Secondo quanto accertato l'imprenditore romano, Alessandro Presutti, coadiuvuato da Franco o'Pazz Francesco Sirica e da Luigi Buonocore avrebbe applicato "bieche logiche mafiose". In una intercettazione finita agli atti del procedimento, uno degli indagati afferma: "Ci devono pagare lo strozzo. Sto aspettando. Mi metto sulla moto e lo butto di sotto. Tocca  ammazzarlo".

Più in generale le intercettazioni hanno consentito di documentare come l'imprenditore si rivolgesse a soggetti dall’elevato spessore criminale per il recupero dei crediti vantati ed ancora non riscossi. Tra i criminali contattati il boss Maurizio Rango, reggente della cosca di ‘ndrangheta Rango - Zingari di Cosenza ed attualmente in carcere per associazione mafiosa, attraverso cui reclutare anche un presunto killer di ‘ndrangheta, sicuramente più "convincente" in ipotesi di ulteriori ritardi nei pagamenti.

Decine le vittime delle condotte di usura stroncate dai Finanzieri del Nucleo di Polizia Tributaria.
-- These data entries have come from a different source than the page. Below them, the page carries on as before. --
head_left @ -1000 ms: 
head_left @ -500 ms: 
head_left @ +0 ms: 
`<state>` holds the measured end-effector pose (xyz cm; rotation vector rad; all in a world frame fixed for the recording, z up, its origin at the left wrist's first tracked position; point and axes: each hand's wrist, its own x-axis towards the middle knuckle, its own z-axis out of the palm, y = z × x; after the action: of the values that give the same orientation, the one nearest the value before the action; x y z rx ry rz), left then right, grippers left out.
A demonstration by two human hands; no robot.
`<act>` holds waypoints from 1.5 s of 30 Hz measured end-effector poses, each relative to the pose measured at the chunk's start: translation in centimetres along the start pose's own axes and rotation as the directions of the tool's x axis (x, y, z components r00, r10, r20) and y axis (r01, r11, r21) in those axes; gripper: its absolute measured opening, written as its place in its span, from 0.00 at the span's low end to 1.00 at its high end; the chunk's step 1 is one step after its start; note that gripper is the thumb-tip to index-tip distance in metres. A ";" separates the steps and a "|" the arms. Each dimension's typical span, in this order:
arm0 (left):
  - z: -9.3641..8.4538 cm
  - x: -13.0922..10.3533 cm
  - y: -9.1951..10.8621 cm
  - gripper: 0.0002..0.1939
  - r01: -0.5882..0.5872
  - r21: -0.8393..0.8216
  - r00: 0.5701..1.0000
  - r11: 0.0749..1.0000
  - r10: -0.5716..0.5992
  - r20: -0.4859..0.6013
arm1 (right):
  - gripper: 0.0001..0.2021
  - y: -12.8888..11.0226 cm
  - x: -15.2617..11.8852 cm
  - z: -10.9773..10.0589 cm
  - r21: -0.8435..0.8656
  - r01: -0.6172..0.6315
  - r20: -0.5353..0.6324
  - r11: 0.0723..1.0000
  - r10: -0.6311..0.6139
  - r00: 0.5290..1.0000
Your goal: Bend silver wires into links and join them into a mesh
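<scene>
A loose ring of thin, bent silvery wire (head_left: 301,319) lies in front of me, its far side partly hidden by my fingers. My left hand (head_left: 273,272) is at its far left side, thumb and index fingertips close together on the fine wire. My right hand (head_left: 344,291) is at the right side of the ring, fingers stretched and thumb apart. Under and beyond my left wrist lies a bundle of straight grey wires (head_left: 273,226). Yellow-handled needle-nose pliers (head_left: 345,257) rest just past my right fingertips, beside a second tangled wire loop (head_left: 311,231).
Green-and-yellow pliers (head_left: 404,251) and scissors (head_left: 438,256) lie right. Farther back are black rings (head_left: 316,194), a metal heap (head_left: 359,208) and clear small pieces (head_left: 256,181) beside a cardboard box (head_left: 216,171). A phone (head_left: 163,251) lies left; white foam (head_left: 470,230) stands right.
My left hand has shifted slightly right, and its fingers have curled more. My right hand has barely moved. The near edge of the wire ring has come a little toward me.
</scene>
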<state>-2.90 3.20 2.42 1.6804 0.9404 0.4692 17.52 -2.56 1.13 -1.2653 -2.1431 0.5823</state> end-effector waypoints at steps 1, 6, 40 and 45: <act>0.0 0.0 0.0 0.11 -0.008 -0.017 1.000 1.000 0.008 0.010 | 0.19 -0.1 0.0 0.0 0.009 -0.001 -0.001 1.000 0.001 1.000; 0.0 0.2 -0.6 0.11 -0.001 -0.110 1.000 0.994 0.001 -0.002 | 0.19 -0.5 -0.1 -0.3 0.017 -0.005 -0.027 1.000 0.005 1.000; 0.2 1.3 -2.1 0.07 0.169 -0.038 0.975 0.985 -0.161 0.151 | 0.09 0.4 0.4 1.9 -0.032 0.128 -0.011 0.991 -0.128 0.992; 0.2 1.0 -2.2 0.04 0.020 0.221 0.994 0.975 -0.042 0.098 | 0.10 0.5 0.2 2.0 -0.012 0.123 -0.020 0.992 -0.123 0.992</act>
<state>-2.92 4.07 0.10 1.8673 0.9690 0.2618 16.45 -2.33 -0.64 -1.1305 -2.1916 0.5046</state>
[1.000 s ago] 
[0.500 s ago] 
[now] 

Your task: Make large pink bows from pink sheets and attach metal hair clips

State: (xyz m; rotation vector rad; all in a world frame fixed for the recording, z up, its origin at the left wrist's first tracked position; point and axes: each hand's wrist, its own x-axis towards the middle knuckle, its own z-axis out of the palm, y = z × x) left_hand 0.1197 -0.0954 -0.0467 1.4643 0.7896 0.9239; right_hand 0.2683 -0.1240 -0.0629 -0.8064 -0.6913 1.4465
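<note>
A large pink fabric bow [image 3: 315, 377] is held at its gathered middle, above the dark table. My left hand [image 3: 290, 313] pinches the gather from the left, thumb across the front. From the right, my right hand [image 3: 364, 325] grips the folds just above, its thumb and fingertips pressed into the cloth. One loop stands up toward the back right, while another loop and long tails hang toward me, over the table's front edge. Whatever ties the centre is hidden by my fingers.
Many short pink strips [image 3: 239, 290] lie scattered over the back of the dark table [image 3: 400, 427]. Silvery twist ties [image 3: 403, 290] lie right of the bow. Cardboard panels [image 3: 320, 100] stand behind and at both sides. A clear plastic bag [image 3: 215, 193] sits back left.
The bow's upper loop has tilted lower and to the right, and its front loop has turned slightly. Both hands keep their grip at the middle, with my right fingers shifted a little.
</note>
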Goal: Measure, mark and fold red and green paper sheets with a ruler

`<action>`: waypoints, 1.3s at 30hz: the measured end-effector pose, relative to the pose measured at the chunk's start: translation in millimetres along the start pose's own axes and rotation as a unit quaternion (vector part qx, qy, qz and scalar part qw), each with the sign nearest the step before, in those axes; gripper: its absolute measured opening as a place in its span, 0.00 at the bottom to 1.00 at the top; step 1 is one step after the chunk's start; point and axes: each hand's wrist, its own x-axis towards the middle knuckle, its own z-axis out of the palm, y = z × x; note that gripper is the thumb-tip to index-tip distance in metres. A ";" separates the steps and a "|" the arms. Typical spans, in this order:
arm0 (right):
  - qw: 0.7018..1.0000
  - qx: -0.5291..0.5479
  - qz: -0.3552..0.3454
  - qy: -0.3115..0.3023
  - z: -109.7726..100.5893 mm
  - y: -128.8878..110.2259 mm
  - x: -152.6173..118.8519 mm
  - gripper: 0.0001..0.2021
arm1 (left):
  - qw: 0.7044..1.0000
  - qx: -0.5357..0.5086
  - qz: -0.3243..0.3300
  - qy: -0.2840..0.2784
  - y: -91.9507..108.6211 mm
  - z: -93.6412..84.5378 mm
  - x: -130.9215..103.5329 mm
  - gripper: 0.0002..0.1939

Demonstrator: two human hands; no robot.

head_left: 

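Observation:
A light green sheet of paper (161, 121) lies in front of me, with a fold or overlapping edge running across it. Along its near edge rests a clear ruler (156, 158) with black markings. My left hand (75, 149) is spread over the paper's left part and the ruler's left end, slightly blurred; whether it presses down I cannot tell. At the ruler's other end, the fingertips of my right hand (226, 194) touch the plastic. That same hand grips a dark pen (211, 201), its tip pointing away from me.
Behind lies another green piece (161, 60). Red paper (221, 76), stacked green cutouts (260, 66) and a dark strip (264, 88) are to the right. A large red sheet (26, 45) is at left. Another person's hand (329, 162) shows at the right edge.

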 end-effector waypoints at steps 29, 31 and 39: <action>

I malcapitati, a fronte di ingenti prestiti di denaro contante erano costretti a corrispondere tassi di interesse mensili fino al 20%, subendo, in caso di inadempimento, gravi minacce, intimidazioni e ritorsioni anche con il ricorso alla violenza (le indagini hanno documentato, tra l’altro, un caso di accoltellamento).

Il sodalizio criminale aveva la capacità di reclutare noti pregiudicati, tra i quali un importante esponente della famiglia Cordaro del quartiere Tor Bella Monaca, Giuseppe Cordaro, già detenuto dal luglio 2016 e oggi nuovamente destinatario di ordinanza di custodia cautelare in carcere, ampiamente conosciuto alle cronache per gli ingenti traffici di droga e per i numerosi fatti di sangue verificatisi nella zona, connessi a “regolamenti di conti”, funzionali al “dominio” sulle lucrose piazze di spaccio.

Nel corso delle indagini è emerso il collegamento e la fidelizzazione con il noto boss Michele Senese, Michele o' pazzo, la cui fama criminale veniva sovente evocata per gestire le dinamiche relazionali con altre organizzazioni malavitose ovvero per intimorire le vittime di usura o, ancora, per garantire la raccolta di denaro necessari al sostentamento dei membri del gruppo campano nonché alle loro ingenti spese legali connesse a processi in corso. Agli arresti, inoltre sono finiti anche due professionisti, incaricati di tentare recuperi "legali" dei crediti. In questo caso si tratta di un avvocato del foro di Roma e di un consulente del lavoro.